→ Exercise brief: The answer should be an exact repeat of the stretch of material below from the line containing "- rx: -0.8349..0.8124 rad" through the line containing "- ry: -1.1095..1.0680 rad".

*** Input data

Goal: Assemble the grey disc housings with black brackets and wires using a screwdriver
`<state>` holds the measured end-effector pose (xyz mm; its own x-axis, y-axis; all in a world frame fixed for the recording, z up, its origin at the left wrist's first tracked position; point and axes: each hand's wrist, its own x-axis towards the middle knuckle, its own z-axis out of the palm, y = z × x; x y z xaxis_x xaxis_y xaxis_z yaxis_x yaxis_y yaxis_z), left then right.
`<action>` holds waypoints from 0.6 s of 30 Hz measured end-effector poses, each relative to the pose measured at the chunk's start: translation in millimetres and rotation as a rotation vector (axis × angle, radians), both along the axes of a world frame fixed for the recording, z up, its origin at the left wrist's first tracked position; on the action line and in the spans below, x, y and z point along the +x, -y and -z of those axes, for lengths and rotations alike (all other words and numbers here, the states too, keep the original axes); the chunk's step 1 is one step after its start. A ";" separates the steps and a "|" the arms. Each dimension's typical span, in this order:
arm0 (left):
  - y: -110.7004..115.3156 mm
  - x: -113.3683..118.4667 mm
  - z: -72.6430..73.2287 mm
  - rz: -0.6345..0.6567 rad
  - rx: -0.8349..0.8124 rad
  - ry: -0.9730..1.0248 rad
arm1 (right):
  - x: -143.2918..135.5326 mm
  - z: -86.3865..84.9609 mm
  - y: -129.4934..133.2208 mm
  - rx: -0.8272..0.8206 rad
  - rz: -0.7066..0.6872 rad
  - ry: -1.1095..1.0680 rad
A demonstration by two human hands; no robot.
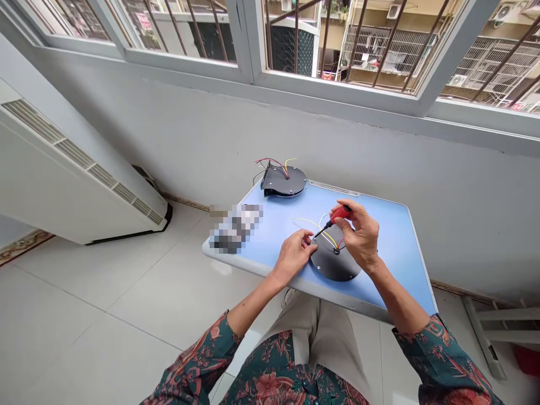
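Observation:
A black round blower housing [337,266] lies on the blue table, with yellow, white and red wires rising from its middle. My right hand [359,233] is closed round the red handle of a screwdriver [338,214]. The tool slants down to the left, its tip at a screw near the housing's left edge. My left hand [295,253] rests at that same edge, fingers bent close to the tip. Whether those fingers grip the rim or a small screw is too fine to tell.
A second black blower [287,181] with loose wires stands at the table's back left corner. A blurred patch [238,228] covers something at the left edge. The blue table [390,225] stands near the wall under barred windows. A white appliance [76,152] is at far left.

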<state>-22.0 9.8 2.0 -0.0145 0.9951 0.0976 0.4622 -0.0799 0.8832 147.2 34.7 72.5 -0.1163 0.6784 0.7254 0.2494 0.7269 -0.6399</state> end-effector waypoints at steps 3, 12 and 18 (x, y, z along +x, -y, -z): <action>-0.1 1.0 2.3 -0.005 0.026 -0.020 | -1.2 -0.7 1.8 -0.007 -0.005 0.009; 1.7 2.5 6.6 0.003 0.097 -0.040 | -2.9 -1.3 4.4 0.033 0.018 0.029; 3.3 2.1 8.8 0.009 0.119 -0.023 | -1.7 1.0 3.1 0.010 0.024 0.033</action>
<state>-19.9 6.6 -6.9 -0.0015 0.9766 0.2152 0.4814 -0.1880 0.8561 145.5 31.6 71.5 -0.1239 0.6742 0.7281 0.2880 0.7266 -0.6238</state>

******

→ Written reply:
  - rx: -0.8349..0.8124 rad
  - ry: -0.9730..1.0248 rad
arm1 (right):
  - x: -143.2918..135.5326 mm
  - z: -86.3865..84.9609 mm
  - y: -129.4934..133.2208 mm
  - rx: -0.8272..0.8206 rad
  - rz: -0.7066..0.6872 rad
  - ry: -1.1095..1.0680 rad

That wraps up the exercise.